### PROBLEM TO WORK ON
Please return the lines below verbatim, beginning at the one that has "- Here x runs" and stopping after the one that has "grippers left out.", and add no other lines.

### SUPPLIED MATERIAL
::::::::::

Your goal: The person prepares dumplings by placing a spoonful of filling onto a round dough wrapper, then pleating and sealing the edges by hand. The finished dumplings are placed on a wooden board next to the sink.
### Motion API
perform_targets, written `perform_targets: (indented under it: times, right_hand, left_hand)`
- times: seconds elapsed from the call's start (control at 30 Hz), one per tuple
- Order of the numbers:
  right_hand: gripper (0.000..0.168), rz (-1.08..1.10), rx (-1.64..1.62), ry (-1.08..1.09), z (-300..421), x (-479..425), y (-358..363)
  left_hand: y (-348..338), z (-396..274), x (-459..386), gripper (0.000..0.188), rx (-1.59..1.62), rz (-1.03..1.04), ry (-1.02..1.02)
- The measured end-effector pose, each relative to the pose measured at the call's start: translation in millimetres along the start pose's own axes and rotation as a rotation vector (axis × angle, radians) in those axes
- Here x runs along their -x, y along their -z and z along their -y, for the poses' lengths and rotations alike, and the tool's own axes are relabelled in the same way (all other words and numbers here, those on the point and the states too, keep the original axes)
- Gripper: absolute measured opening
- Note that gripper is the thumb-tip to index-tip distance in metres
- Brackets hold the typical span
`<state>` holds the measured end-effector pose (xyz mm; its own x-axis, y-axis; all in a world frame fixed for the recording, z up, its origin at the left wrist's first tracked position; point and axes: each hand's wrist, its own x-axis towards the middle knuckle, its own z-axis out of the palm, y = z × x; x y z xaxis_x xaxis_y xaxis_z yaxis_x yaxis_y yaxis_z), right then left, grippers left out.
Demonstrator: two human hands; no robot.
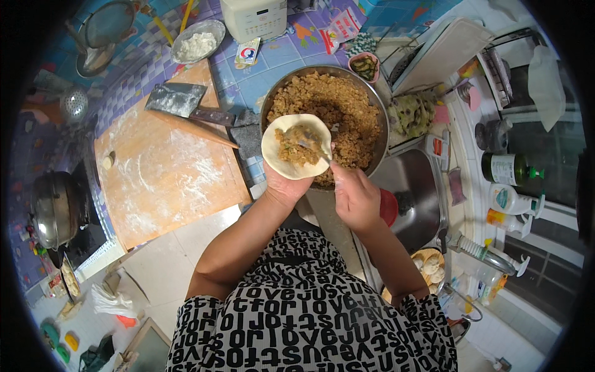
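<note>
My left hand (289,186) holds a round dough wrapper (274,156) from below, with a heap of minced filling (290,153) on it. In my right hand (355,197) is the handle of a metal spoon (324,158), whose bowl rests in that filling. Just beyond and partly under both hands stands a large steel bowl (383,125) full of brown minced filling (307,90). To the left lies a floured wooden board (158,172) with a small dough piece (108,162) near its left edge. A cleaver (176,100) rests at the board's far side.
A bowl of flour (199,45) and a white appliance (254,21) stand at the back. Right of the steel bowl is a sink (413,186) with a red bowl (388,208) at its near left. Shaped dough pieces (431,267) sit on a tray beside my right forearm. A lidded pan (56,209) stands far left.
</note>
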<state>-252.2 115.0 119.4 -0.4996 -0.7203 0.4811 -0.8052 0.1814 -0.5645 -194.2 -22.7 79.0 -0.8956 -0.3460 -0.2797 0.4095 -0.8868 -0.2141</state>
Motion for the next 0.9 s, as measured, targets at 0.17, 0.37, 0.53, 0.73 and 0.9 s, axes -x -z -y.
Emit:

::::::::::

### SOLUTION
- Here x runs along their -x, y along their -z and z along their -y, for the poses' lengths and rotations alike, and the tool's own axes are relabelled in the same way (all other words and numbers here, those on the point and the states too, keep the original axes)
- Gripper: absolute measured opening
- Note that gripper is the thumb-tip to index-tip distance in metres
- Brackets hold the typical span
`<state>` holds the measured end-effector pose (xyz mm; its own x-axis, y-axis; all in a world frame fixed for the recording, z up, its origin at the left wrist's first tracked position; point and axes: each hand's wrist, its own x-axis towards the middle knuckle, its own z-axis out of the palm, y = z × x; x y z xaxis_x xaxis_y xaxis_z yaxis_x yaxis_y yaxis_z), right then left, grippers left out.

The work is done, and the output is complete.